About this exercise: Every word of the data must be reproduced in your reply exactly.

::::::

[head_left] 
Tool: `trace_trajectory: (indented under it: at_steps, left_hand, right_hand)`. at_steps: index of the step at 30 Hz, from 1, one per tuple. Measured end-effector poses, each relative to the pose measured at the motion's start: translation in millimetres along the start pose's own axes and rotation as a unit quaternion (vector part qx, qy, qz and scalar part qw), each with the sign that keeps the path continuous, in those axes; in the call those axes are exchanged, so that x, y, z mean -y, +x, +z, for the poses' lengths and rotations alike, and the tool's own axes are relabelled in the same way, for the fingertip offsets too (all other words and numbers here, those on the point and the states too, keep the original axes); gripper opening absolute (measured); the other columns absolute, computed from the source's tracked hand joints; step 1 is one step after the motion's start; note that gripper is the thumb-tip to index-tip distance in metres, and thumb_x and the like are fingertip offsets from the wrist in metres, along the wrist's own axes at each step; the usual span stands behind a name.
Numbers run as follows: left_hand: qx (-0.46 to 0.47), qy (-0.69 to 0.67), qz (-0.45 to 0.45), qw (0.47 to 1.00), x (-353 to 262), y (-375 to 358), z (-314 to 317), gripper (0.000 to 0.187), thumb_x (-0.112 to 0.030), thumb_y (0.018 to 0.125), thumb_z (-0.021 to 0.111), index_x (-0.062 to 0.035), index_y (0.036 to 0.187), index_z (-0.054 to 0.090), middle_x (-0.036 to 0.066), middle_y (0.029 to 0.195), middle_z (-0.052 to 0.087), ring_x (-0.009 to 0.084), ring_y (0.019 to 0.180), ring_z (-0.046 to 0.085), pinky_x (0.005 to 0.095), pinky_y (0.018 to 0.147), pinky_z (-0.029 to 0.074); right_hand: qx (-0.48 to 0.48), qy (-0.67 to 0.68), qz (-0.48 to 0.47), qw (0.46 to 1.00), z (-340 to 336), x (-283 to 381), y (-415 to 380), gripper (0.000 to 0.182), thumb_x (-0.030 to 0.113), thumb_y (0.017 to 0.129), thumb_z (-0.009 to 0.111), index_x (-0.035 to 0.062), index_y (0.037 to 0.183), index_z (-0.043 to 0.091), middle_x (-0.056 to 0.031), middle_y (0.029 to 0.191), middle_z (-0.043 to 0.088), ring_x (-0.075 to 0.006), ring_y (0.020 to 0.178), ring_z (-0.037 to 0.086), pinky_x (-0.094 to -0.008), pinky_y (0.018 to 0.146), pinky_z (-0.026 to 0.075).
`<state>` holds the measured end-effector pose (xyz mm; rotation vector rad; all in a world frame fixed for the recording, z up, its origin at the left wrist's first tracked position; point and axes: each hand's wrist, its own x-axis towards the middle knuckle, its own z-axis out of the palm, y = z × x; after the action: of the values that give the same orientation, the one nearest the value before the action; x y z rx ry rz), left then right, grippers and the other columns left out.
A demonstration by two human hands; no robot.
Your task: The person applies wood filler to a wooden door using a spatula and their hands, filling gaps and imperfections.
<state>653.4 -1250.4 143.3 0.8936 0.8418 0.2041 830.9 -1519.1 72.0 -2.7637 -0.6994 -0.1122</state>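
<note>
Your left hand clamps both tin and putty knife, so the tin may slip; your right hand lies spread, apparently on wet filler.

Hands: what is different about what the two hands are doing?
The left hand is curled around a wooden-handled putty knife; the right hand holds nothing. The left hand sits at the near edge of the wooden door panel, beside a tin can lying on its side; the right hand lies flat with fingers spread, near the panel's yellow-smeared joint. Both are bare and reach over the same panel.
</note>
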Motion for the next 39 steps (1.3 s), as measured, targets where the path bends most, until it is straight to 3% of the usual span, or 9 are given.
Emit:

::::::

Result of the exercise:
[head_left] 
Tool: `trace_trajectory: (indented under it: at_steps, left_hand, right_hand)`. at_steps: index of the step at 30 Hz, from 1, one per tuple. Measured end-effector poses, each relative to the pose measured at the motion's start: translation in millimetres along the start pose's own axes and rotation as a unit quaternion (vector part qx, qy, qz and scalar part qw), each with the sign that keeps the path continuous, in those axes; in the call those axes are exchanged, so that x, y, z mean -y, +x, +z, for the poses' lengths and rotations alike, and the tool's own axes are relabelled in the same way, for the fingertip offsets too (all other words and numbers here, those on the point and the states too, keep the original axes); gripper opening absolute (measured); the other columns absolute, computed from the source's tracked hand joints; step 1 is one step after the motion's start; note that gripper is the thumb-tip to index-tip distance in metres, and thumb_x and the like are fingertip offsets from the wrist in metres, along the wrist's own axes at each step; the usual span stands behind a name.
Numbers run as follows: left_hand: qx (-0.46 to 0.47), qy (-0.69 to 0.67), qz (-0.45 to 0.45), qw (0.47 to 1.00), x (-353 to 262), y (-375 to 358), z (-314 to 317), gripper (0.000 to 0.187), thumb_x (-0.112 to 0.030), thumb_y (0.018 to 0.125), thumb_z (-0.021 to 0.111), index_x (-0.062 to 0.035), index_y (0.036 to 0.187), index_z (-0.054 to 0.090), middle_x (-0.036 to 0.066), middle_y (0.029 to 0.195), middle_z (-0.052 to 0.087), ring_x (-0.009 to 0.084), ring_y (0.019 to 0.180), ring_z (-0.046 to 0.085), pinky_x (0.005 to 0.095), pinky_y (0.018 to 0.147), pinky_z (-0.029 to 0.074); right_hand: qx (-0.48 to 0.48), qy (-0.67 to 0.68), qz (-0.48 to 0.47), qw (0.46 to 1.00), z (-340 to 336), x (-283 to 381), y (-415 to 380), gripper (0.000 to 0.182), thumb_x (-0.030 to 0.113), thumb_y (0.017 to 0.129), thumb_z (-0.009 to 0.111), index_x (-0.035 to 0.062), index_y (0.037 to 0.183), index_z (-0.043 to 0.091), middle_x (-0.056 to 0.031), middle_y (0.029 to 0.191), middle_z (-0.043 to 0.088), ring_x (-0.075 to 0.006), ring_y (0.020 to 0.178), ring_z (-0.037 to 0.086), pinky_x (-0.094 to -0.008), pinky_y (0.018 to 0.146), pinky_z (-0.026 to 0.075).
`<state>` holds the measured end-effector pose (xyz mm; rotation vector rad; all in a world frame fixed for the recording, z up, its origin at the left wrist's first tracked position; point and axes: each hand's wrist, its own x-axis towards the middle knuckle, its own z-axis out of the palm, y = z × x; after the action: of the values that give the same orientation, the one nearest the value before the action; x y z rx ry rz), left then right, grippers and the other columns left out.
A demonstration by two human hands; no robot.
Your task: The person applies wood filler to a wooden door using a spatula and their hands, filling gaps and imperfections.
<state>653.4 -1250.4 143.3 0.8936 0.8418 0.2041 830.9 -1519.1 72.0 -2.7637 -0.6994 -0.1122</state>
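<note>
Your left hand clamps both tin and putty knife, so the tin may slip; your right hand lies spread, apparently on wet filler.

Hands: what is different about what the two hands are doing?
The left hand is curled around a wooden-handled putty knife; the right hand holds nothing. The left hand sits at the near edge of the wooden door panel, beside a tin can lying on its side; the right hand lies flat with fingers spread, near the panel's yellow-smeared joint. Both are bare and reach over the same panel.
</note>
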Motion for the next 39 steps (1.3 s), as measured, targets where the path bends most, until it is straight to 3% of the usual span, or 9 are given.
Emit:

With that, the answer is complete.